Overview
PRESSURE is a multicenter, prospective, randomized, open, blinded end-point assessed (PROBE) trial, that aims to evaluate the efficacy and safety of drug-induced hypertension using peripheral dilute norepinephrine, in patients with acute ischemic stroke in a perforating artery territory and experiencing early neurological deterioration.
Description
Perforating artery strokes represent 25% of all ischemic strokes and is a well-known cause of progressive symptoms : 12 to 36% of cases experience early neurological deterioration in hours or days after stroke onset. A possible mechanism is hypoperfusion due to lack of a rapid development of collateral flow because of the terminal distribution of perforating arteries. Moreover, arterioles are maximally dilated within penumbra region, resulting in a cerebral autoregulation failure and a passive dependence of cerebral blood flow on arterial pressure.

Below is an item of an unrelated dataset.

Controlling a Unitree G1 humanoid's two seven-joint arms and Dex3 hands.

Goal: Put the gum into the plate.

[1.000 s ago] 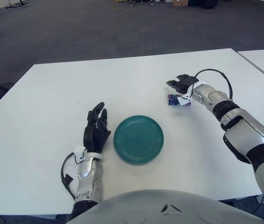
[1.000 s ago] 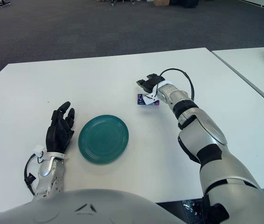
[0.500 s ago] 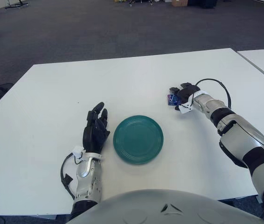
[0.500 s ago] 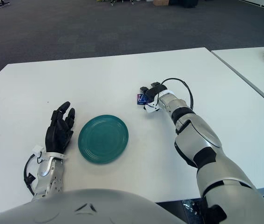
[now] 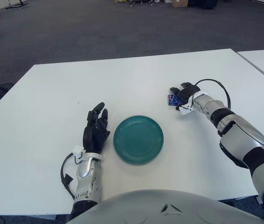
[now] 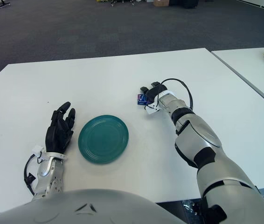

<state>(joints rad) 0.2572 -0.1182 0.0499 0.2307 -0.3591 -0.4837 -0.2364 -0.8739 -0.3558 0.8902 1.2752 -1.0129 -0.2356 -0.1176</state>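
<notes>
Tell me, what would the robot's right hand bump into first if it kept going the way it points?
Probably just the gum its right hand already touches; beyond lies bare table.

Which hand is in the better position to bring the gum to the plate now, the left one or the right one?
The right hand: its fingers are already at the gum, beyond the green plate on its right side. The left hand shows left of the plate, open, far from the gum.

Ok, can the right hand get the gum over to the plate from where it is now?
Probably yes. The right hand is closed around the gum, and only bare table lies between it and the plate. The left hand sits on the plate's far side, out of the path.
</notes>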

Thus, induced-hypertension therapy by using vasopressive agents is an attractive therapy to increase the cerebral perfusion pressure and therefore restore blood flow in the ischemic penumbra.
Eligibility
Inclusion Criteria:
- Acute ischemic stroke < 72 h in a perforating artery territory on brain MRI
- Early neurological deterioration or fluctuation, attested by the neurologist in charge, defined by a ≥ 3-point increase in global NIHSS score OR a 2-point increase on motor or ataxia score, whether this deterioration is transient or permanent.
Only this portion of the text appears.